■ TO DO:
For the string "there", state the number of lines in the data that contain it, and nothing else.

(Excerpts from a dataset)

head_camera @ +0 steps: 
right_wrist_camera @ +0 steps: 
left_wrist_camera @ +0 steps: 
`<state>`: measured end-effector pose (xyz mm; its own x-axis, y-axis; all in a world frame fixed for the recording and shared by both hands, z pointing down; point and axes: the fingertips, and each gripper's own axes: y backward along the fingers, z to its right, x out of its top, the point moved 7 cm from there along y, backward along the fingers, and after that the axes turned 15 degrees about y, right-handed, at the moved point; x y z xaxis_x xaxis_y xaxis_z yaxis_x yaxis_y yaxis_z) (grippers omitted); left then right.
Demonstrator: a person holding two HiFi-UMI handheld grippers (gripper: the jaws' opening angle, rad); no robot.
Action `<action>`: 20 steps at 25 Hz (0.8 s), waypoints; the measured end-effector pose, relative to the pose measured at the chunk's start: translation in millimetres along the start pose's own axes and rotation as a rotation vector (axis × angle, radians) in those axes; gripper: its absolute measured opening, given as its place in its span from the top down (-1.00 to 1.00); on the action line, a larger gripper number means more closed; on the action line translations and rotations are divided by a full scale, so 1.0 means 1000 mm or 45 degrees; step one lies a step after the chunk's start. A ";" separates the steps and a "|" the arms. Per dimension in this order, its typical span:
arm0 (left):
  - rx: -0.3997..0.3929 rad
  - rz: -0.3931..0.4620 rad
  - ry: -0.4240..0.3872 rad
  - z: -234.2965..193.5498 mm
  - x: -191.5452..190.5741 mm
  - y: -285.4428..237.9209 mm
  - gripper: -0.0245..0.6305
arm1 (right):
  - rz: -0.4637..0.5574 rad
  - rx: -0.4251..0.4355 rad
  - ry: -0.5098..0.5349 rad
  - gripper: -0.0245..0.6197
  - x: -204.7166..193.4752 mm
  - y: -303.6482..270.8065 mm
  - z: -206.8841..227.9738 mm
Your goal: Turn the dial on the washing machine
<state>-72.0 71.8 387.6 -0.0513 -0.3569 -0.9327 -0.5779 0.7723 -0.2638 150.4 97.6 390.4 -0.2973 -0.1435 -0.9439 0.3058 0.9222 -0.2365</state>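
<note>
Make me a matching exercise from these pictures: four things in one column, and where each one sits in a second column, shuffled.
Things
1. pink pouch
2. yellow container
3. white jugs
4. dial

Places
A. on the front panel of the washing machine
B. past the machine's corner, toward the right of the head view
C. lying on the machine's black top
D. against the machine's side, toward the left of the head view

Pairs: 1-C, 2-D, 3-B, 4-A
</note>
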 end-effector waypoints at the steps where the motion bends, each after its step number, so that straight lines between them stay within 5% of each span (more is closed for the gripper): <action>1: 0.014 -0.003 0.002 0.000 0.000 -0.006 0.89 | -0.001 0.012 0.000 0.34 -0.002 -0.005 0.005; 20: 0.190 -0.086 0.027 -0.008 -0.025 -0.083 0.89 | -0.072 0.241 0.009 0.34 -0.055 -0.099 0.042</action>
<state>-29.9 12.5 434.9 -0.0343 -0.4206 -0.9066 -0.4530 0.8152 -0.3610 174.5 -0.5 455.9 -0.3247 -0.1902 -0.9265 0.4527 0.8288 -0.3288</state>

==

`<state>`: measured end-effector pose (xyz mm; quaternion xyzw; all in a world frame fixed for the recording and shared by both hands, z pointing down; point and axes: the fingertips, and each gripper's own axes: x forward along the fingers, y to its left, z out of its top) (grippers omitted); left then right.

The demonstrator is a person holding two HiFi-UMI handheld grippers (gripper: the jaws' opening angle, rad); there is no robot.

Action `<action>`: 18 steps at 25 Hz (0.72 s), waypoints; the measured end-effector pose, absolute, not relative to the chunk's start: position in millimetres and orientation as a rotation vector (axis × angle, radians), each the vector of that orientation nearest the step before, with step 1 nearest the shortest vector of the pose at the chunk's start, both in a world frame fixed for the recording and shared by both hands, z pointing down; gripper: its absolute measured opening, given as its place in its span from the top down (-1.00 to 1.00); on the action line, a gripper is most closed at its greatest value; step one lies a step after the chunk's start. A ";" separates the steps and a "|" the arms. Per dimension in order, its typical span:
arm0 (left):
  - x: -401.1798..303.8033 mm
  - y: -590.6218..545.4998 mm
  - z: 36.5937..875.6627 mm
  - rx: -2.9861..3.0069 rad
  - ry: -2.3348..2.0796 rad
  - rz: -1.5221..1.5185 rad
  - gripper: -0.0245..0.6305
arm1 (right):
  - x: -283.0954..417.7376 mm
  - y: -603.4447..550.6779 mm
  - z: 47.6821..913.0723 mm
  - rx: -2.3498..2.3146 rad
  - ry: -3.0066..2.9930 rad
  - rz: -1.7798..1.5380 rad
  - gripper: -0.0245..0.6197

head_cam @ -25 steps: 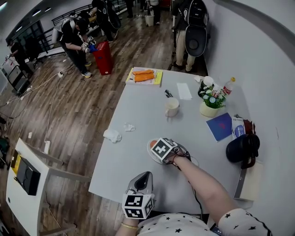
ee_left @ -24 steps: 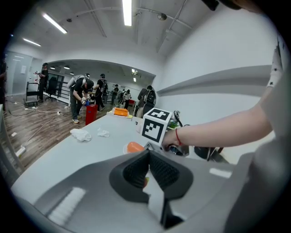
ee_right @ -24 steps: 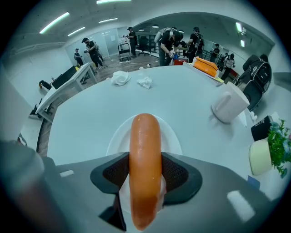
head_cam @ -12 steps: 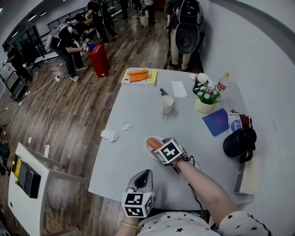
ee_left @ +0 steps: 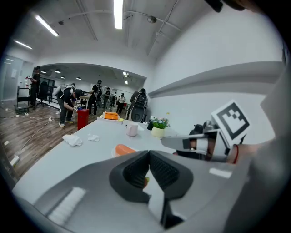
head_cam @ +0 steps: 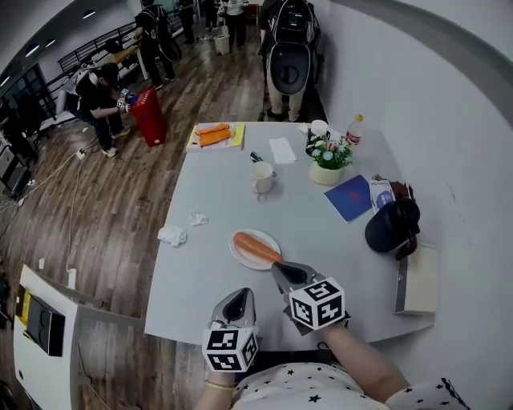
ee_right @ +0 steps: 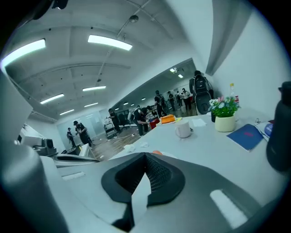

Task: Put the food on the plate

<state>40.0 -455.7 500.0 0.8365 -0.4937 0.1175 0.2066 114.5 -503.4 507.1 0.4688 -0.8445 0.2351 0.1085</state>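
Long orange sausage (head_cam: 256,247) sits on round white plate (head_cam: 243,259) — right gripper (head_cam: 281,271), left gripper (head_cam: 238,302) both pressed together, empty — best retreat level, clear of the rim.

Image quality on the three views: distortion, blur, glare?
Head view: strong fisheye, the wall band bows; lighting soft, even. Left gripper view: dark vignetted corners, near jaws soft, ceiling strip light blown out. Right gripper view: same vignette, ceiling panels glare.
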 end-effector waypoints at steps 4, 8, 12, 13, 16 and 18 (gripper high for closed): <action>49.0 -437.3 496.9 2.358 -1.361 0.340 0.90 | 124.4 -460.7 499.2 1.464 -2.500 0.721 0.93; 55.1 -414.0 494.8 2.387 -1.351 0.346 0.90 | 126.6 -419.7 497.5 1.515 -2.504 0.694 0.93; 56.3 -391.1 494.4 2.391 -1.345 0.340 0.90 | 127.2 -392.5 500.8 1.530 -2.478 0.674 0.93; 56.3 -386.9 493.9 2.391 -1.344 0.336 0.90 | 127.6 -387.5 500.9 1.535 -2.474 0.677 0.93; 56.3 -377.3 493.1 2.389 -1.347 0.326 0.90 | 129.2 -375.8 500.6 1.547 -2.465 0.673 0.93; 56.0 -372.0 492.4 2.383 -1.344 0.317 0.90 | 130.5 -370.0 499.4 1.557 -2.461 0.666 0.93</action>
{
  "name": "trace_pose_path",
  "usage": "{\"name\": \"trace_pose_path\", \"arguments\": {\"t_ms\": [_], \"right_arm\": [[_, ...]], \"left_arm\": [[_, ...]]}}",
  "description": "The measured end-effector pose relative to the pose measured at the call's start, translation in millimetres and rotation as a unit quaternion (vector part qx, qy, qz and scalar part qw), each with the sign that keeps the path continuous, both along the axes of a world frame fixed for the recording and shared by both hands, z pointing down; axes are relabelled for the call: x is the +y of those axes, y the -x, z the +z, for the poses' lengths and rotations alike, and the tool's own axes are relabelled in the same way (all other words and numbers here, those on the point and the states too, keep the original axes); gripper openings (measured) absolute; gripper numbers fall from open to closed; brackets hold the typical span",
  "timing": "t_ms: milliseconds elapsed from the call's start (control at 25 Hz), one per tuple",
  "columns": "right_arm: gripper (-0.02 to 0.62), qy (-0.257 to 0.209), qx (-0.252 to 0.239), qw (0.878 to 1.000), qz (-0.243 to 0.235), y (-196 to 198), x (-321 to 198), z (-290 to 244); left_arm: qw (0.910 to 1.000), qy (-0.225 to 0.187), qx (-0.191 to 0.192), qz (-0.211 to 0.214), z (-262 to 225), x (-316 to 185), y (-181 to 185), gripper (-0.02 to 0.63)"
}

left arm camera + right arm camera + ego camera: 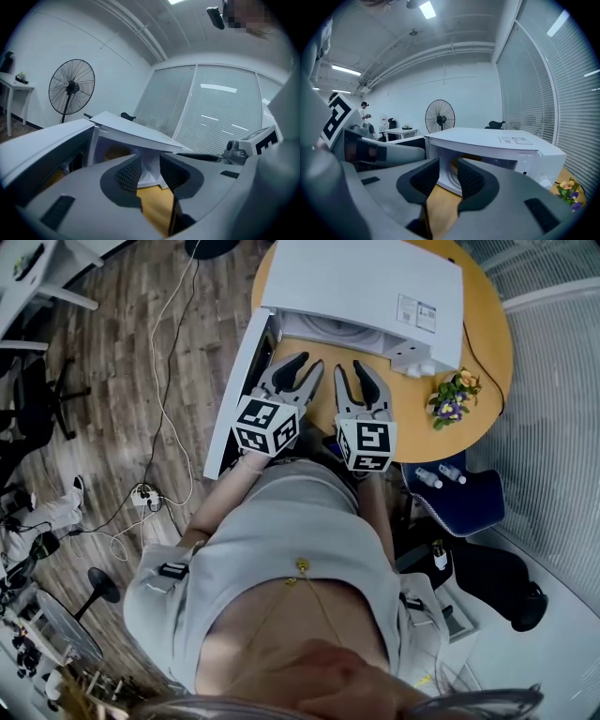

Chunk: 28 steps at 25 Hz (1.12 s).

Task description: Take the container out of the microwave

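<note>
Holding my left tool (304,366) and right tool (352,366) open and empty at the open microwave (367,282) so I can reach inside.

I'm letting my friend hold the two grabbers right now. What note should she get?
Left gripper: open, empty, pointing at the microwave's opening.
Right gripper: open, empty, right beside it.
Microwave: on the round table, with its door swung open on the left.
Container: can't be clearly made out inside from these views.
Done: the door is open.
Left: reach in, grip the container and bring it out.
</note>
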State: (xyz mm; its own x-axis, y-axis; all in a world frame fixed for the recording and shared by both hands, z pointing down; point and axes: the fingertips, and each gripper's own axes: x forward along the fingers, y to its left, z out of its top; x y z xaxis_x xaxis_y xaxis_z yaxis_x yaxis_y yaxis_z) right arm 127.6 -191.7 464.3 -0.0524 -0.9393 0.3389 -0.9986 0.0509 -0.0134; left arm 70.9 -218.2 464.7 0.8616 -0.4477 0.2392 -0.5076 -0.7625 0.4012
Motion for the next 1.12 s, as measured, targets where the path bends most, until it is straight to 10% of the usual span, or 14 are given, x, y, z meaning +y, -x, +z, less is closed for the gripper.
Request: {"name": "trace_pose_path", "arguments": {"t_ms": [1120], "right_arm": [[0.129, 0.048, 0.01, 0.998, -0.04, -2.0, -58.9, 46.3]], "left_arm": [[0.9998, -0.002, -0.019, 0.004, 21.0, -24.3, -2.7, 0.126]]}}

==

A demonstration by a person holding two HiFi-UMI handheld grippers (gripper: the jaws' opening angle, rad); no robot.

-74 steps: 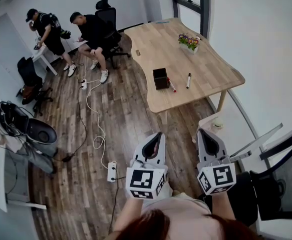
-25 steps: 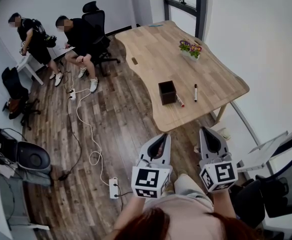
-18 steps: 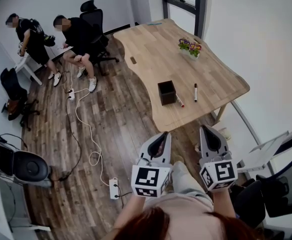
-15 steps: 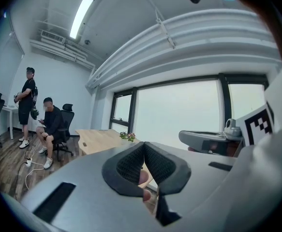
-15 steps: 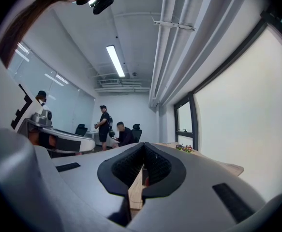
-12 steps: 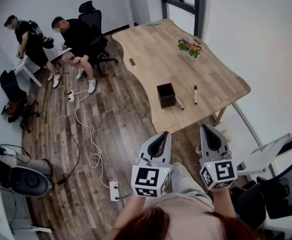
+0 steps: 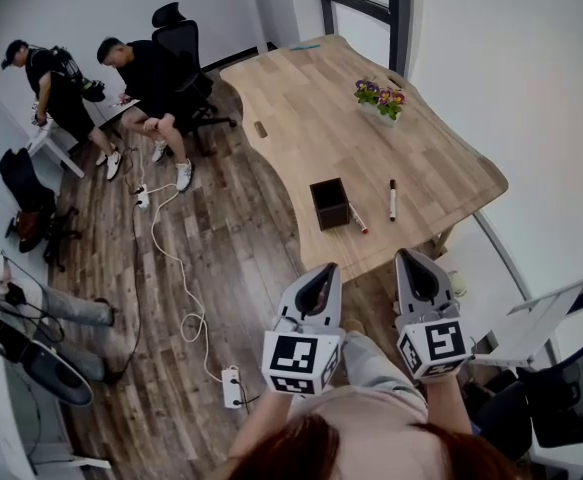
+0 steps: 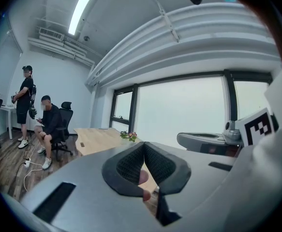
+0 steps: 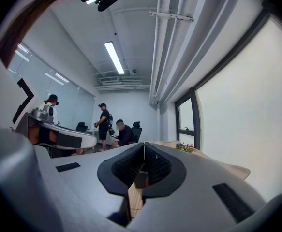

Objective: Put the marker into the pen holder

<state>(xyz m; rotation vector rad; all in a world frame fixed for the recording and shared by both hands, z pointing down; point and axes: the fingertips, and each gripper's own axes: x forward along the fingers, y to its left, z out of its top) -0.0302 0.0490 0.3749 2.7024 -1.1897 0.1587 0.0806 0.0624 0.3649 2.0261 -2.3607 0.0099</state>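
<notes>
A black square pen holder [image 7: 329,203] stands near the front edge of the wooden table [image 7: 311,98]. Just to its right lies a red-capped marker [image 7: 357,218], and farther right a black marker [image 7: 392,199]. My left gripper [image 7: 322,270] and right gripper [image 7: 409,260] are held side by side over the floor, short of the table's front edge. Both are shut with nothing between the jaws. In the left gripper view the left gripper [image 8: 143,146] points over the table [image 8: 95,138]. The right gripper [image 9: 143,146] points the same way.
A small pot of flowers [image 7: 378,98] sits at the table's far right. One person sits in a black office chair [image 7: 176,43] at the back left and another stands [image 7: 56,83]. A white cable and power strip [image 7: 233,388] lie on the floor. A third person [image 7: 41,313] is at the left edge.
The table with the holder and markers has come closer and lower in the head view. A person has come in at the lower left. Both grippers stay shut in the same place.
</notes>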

■ SOLUTION FOR THIS PROBLEM:
2